Giroir had promised in May that by September, the U.S. would have ramped up its capabilities to be able to test up to 50 million people per month. But just over 24 million test results were reported in August, according to an internal FEMA memo obtained by ABC News.
"The reality is the U.S. has excess and unused capacity for testing," an HHS spokesperson said. "We have the capacity to test approximately 90 million in September."
Second, the U.S. must establish concrete contact tracing programs, Lee said.
While there are established contact tracing programs in the U.S., they are not widely effective. Frieden, the former CDC head, said in his blog post, "test positivity is at low levels in the Northeast and some other states, but very few places are finding where most spread is occurring - most sources of infection, and even fewer -- maybe none -- are quarantining most contacts effectively. Because of that, virtually everywhere, the risk of explosive outbreaks remains."
Lee cited New Zealand, Taiwan and South Korea as countries who have mastered contact tracing. When those countries spot an outbreak, they move quickly, identifying those who have come in contact with the coronavirus patient to quarantine them and "box in the virus," he said.
Third, America's hospital systems must be stable enough to handle COVID-19 cases and protect healthcare workers, Lee said.
Fourth is the role of communities. Lee said there needs to be consistent face mask use, and businesses must have protection procedures in place and not open before they're ready.

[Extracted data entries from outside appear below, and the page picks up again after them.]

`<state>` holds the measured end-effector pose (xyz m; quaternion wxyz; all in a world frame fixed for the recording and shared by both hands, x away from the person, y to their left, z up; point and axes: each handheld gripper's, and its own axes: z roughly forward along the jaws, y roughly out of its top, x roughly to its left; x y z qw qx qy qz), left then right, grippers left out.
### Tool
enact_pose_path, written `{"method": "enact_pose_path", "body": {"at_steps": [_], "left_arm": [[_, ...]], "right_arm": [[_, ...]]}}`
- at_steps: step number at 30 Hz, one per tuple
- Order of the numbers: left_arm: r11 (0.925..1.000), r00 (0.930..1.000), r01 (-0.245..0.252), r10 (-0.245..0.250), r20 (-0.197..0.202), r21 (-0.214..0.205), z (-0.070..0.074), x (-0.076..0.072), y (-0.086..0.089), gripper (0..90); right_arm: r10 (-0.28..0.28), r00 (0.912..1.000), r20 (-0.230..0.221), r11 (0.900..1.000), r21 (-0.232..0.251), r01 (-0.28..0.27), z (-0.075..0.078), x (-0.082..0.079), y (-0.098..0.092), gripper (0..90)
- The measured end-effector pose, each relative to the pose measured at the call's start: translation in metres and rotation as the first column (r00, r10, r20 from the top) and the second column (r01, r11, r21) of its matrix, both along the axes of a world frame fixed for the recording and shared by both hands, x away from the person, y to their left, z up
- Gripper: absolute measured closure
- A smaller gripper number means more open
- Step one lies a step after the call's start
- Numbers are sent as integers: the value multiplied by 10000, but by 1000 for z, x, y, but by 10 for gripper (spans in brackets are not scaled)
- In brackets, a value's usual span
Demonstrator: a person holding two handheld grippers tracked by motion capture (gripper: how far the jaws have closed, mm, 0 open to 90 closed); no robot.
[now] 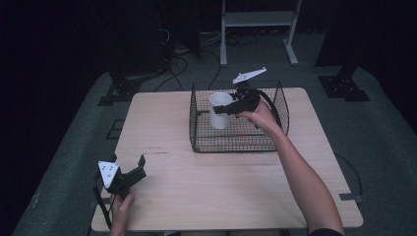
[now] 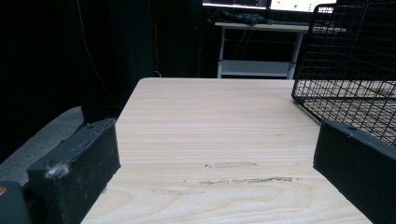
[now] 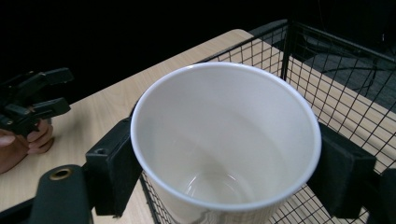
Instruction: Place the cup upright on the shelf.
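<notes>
Grips, with the right gripper (image 1: 223, 109), a white, round, smooth-walled paper cup (image 1: 220, 110): jaws closed narrow onto opposite sides just under the rim, one black pad (image 3: 112, 172) pressed on each side in the right gripper view. Takes the hold high on the wall, likely so that the open mouth stays upward and the cup hangs upright. Shows an empty inside, down to a bare bottom.

Keeps the cup (image 3: 224, 140) within the black wire-mesh rectangular basket (image 1: 236, 147), toward its left side, with the rim at about the height of the basket's top edge. Cannot tell whether the base touches the mesh floor or hangs just above it. Reaches in from above with the right hand (image 1: 260, 115), probably because the mesh walls (image 3: 327, 60) block any approach from the side.

Rests the left gripper (image 1: 129, 161) low at the near left corner of the pale wooden table (image 1: 221, 187), jaws spread wide with nothing between them but bare wood (image 2: 210, 121). Sits well apart from the basket (image 2: 345, 60), seemingly parked out of the way in the left hand (image 1: 123, 204).

Looks like a one-handed step, either setting the cup down in the basket or lifting it out.
</notes>
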<state>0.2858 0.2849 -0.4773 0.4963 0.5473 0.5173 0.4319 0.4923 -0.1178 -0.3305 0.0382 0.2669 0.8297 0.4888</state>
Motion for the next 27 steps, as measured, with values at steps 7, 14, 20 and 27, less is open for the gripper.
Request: {"method": "enact_pose_path", "body": {"at_steps": [7, 14, 20, 27], "left_arm": [[10000, 10000, 2, -2, 5, 7, 0, 0, 0, 0], [10000, 10000, 17, -17, 25, 35, 0, 0, -1, 0], [10000, 10000, 11, -11, 13, 8, 0, 0, 0, 0], [10000, 10000, 3, -3, 12, 6, 0, 0, 0, 0]], "right_arm": [[-87, 9992, -385, 9996, -255, 77, -20, 15, 5, 195], [-272, 9969, -741, 9983, -526, 234, -34, 25, 6, 195], [-421, 9951, -890, 9972, -651, 364, -41, 30, 5, 195], [-496, 9929, -1077, 9944, -983, 390, -50, 34, 7, 194]]}}
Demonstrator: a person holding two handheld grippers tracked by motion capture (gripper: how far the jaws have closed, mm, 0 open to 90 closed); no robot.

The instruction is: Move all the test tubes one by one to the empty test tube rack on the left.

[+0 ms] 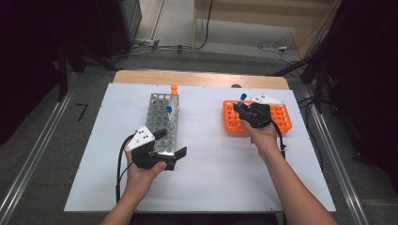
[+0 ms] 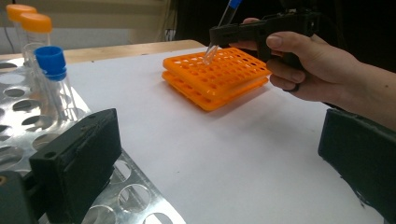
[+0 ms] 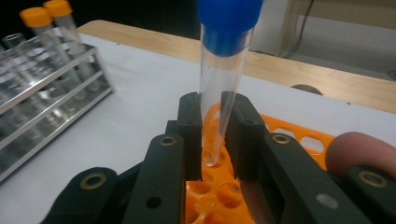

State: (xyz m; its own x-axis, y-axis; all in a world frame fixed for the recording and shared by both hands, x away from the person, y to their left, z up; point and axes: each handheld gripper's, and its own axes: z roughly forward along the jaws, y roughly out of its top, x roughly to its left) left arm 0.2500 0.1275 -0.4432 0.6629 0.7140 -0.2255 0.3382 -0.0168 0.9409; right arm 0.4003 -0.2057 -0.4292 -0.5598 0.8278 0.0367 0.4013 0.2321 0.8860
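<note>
- Over the orange rack, my right tool clamps a blue-capped tube, its tip just above the holes.
- Beside the metal rack, my left tool gapes wide, empty.
- Both racks on white worktop.

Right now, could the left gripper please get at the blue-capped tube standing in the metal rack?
Probably yes: the left gripper is open beside the metal rack, with the blue-capped tube just ahead, unobstructed.

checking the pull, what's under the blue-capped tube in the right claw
The orange rack lies under the blue-capped tube, whose tip hangs above its holes. The claw covers the rack's near part.
</note>
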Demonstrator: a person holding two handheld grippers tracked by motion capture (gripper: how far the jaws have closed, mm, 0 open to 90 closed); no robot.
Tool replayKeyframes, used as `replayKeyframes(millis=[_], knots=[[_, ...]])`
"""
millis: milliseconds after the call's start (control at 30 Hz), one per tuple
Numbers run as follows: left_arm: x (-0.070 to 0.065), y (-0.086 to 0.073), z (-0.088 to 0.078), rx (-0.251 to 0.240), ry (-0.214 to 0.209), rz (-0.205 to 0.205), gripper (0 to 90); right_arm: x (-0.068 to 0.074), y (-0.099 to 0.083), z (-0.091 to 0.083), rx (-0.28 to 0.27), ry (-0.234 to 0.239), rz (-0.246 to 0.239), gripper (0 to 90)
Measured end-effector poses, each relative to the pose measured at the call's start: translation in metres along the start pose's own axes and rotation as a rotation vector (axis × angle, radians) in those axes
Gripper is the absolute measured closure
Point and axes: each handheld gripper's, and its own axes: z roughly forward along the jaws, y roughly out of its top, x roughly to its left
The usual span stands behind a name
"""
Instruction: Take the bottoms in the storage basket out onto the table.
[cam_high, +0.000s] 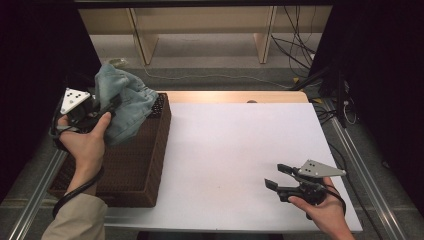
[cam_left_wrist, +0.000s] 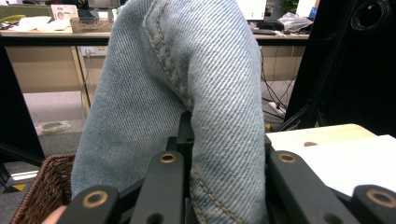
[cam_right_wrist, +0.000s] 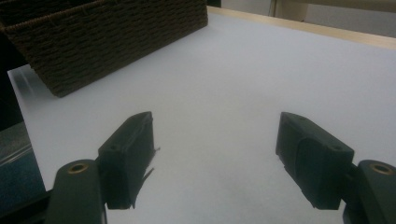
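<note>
While the left gripper (cam_high: 102, 111) has its jaws clamped on the denim garment (cam_high: 125, 102), the cloth hangs bunched over the wicker basket (cam_high: 130, 165) at the desk's (cam_high: 235, 150) left edge — long axis approx. vertical. Right gripper (cam_high: 275, 176) sits well apart, jaws spread, nothing between them — left hand's far nearer.

dim edges, bright desk

the high view is dark at both sides, while the white desk (cam_high: 235, 160) catches soft light from above with little glare. the right claw (cam_right_wrist: 215, 158) looks blurred and throws only a faint shadow. the denim (cam_left_wrist: 187, 93) is sharp, with its background mildly soft.
</note>
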Motion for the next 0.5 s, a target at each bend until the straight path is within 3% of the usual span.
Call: replayKeyframes(millis=[500], knots=[[-0.0047, 0.0025, -0.0018, -0.003, -0.014, 0.014, 74.4, 0.0, 0.0, 0.0001, 0.001, 0.001, 0.001, 28.9]])
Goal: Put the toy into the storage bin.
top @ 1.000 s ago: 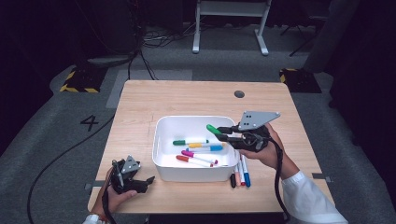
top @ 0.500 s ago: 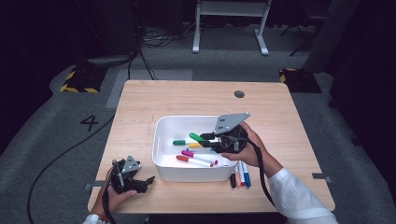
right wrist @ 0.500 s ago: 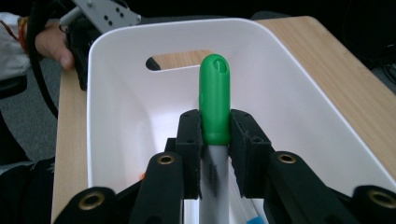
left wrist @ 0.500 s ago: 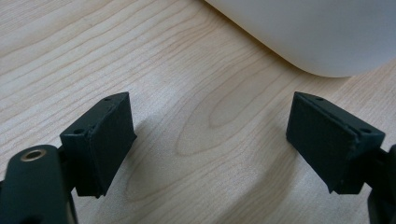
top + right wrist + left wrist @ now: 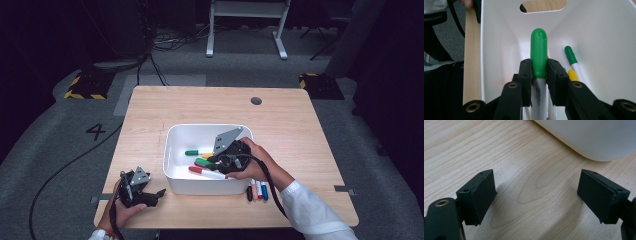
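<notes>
A white bin [image 5: 176,176] sits in the middle of the wooden table and holds several markers. My right gripper [image 5: 207,161] reaches down into the bin from its right side, shut on a green-capped marker [image 5: 539,55] that sticks out past the pads, pointing along the inside of the white bin [image 5: 599,37]. Another green-capped marker [image 5: 571,57] and a yellow one [image 5: 572,75] lie on the bin floor. My left gripper [image 5: 161,192] rests at the table's front left, open, with bare wood between its pads [image 5: 477,195]; the bin's rounded corner [image 5: 596,140] lies just beyond.
Three markers, black, red and blue [image 5: 257,191], lie on the table [image 5: 300,130] right of the bin by the person's right wrist. A round hole [image 5: 256,101] is in the far tabletop. A cable trails off the left edge to the floor.
My right gripper has carried the green-capped marker leftwards and down from above the bin's right rim into the bin. The left gripper has stayed where it was.
</notes>
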The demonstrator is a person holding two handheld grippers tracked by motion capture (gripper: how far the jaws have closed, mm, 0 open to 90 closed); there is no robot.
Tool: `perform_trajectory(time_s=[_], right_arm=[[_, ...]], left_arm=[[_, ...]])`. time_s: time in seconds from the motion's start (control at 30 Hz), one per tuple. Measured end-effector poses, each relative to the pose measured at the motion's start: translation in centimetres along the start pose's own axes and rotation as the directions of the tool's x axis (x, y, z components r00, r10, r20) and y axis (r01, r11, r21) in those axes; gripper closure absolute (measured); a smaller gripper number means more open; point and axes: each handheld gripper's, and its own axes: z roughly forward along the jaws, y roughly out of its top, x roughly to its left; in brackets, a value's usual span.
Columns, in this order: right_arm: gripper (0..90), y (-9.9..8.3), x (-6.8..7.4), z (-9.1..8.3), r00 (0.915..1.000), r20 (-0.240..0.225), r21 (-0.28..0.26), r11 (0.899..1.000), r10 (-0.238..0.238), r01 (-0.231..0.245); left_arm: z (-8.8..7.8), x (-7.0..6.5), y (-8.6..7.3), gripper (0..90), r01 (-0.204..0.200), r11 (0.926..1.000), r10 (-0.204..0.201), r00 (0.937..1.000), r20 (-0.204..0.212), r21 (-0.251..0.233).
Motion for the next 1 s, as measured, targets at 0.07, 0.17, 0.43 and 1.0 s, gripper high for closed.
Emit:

And lastly, all Americans "have to take this seriously," Lee said.
Frieden stressed in his blog post, "My primary concern is that people may become desensitized to the sheer number of deaths caused by the pandemic."
"There continues to be talk on social media trying to minimize the impact," Lee said. "How many more deaths need to occur before everyone accepts the fact that this is a serious pandemic?"